Turkish private sector bank

Fibabanka is a Turkish financial bank specializing in corporate, commercial, SME and enterprise, retail, agricultural, and private banking. The bank's subsidiaries, Fiba Portföy Yönetimi A.Ş. and Finberg, allow it to diversify its products and services for customers. In addition to traditional banking services, Fibabanka provides consumer loans, vehicle loans, housing loans, and commercial loans.

==History==

The bank's history dates back to Sitebank A.Ş. The bank was transferred to SDIF, with its shares thereafter being sold to Novabank in 2002. The name of the bank was changed to Bank Europe Bankası A.Ş. in 2003. In 2006, shares owned by Novabank S.A. were transferred to Millennium BCP, and the bank's name was changed to Millennium Bank A.Ş. After necessary permissions were obtained upon Fiba Group's application to the Banking Regulation and Supervision Agency, Millennium Bank A.Ş. joined Fiba Group on December 27, 2010. At the time, the name of the bank was changed to Fibabanka A.Ş.

== History ==
Fibabanka has steadily diversified its products and services to share transfer from Millennium Bank A.Ş. to Credit Europe Bank N.V., one of Fiba Group's major investments based in the Netherlands.

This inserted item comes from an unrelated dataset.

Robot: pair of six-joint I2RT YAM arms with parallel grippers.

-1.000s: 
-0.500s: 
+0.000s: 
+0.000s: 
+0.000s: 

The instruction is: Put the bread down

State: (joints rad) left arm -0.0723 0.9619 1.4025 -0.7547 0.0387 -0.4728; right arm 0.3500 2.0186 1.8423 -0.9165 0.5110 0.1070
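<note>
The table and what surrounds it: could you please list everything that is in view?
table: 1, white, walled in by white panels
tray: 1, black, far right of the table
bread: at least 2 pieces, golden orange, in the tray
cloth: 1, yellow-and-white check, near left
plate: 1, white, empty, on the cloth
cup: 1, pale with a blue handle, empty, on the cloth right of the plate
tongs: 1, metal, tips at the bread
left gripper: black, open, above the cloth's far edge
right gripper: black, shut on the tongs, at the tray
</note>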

In 2012, the shares of the bank held by Credit Europe Bank N.V. were purchased by Fiba Holding A.Ş. In 2015, International Finance Corporation (IFC) and European Bank for Reconstruction and Development (EBRD), two global development institutions invested in the bank, each acquiring a 9.95% stake through a capital increase. In 2016, TurkFinance B.V. (Abraaj), a private equity investor, acquired a 9.95% stake in the bank.

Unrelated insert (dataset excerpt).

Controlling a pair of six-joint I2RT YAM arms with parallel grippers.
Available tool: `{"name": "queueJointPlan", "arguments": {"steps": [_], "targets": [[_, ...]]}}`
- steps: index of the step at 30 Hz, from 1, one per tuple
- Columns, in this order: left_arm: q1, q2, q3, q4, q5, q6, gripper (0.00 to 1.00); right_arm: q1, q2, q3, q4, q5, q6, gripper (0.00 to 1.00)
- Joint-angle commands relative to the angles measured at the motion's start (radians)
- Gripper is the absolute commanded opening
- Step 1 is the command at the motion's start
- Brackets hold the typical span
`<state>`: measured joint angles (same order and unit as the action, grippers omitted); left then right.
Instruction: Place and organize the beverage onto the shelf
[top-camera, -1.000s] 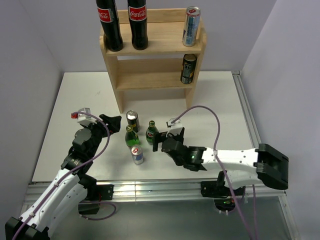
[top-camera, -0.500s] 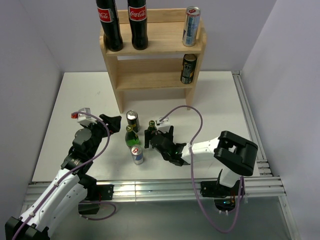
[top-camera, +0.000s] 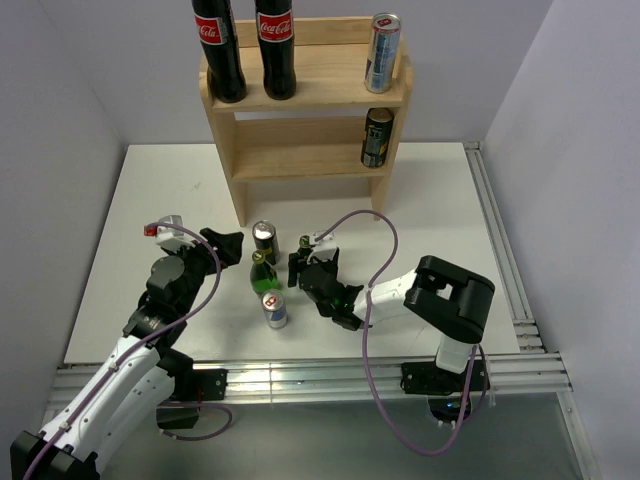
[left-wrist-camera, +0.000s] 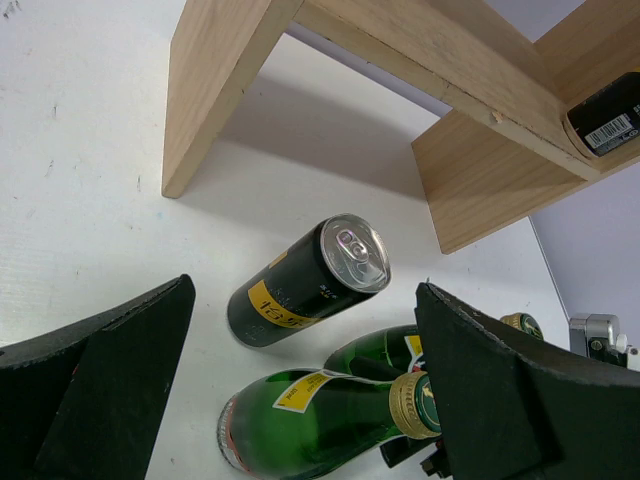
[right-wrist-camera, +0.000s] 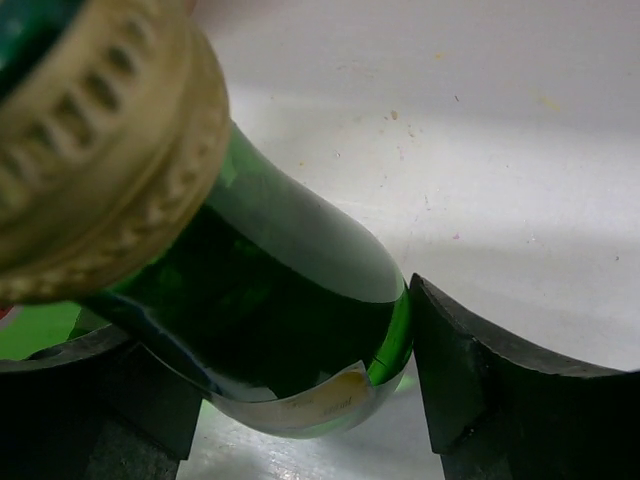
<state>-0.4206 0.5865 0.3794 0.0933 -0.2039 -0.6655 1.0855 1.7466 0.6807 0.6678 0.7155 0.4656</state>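
Note:
The wooden shelf (top-camera: 300, 100) stands at the back with two cola bottles (top-camera: 218, 50), a silver can (top-camera: 382, 52) on top and a dark can (top-camera: 377, 137) on the lower tier. On the table stand a black can (top-camera: 264, 240), a green bottle (top-camera: 263, 272), a small silver can (top-camera: 274, 310) and a second green bottle (top-camera: 305, 246). My right gripper (top-camera: 305, 272) is shut on that second bottle's body (right-wrist-camera: 270, 330), both pads touching the glass. My left gripper (top-camera: 232, 247) hangs open just left of the black can (left-wrist-camera: 310, 282), holding nothing.
The shelf's side panel (left-wrist-camera: 230, 90) rises beyond the black can. The first green bottle (left-wrist-camera: 320, 420) stands close against the held one. A metal rail (top-camera: 495, 230) runs along the table's right edge.
My right gripper slid left onto the second green bottle and closed its fingers on it. The left arm stayed put.

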Motion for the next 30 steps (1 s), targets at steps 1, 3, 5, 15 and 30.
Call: {"name": "queueJointPlan", "arguments": {"steps": [1,3,5,15,30], "targets": [[-0.001,0.007,-0.010,0.036,0.009,0.021,0.99,-0.007,0.007,0.022,0.088,0.052,-0.019,0.39],[-0.003,0.007,-0.008,0.037,0.008,0.021,0.99,-0.007,-0.013,0.037,0.058,0.077,-0.024,0.00],[-0.003,0.009,-0.008,0.037,0.008,0.023,0.99,-0.007,-0.050,0.059,-0.020,0.100,-0.025,0.00],[-0.003,0.004,-0.007,0.033,0.003,0.018,0.99,-0.007,-0.252,0.406,-0.324,0.222,-0.201,0.00],[-0.003,-0.028,-0.002,0.008,-0.019,0.024,0.99,-0.128,0.068,1.119,-0.536,0.038,-0.343,0.00]]}}
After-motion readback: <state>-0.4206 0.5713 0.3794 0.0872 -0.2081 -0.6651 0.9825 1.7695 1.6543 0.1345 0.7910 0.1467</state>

As the sale of shares to Abraaj was consummated via an issuance of new shares, the shares of IFC and EBRD in the bank were reduced to 8.96% each. Following these investments, the bank's capital increased to TL 941,160,553.25. Fiba Group continues to retain the majority stake in Fibabanka, with 71.57% of the bank's share capital as of year-end 2018.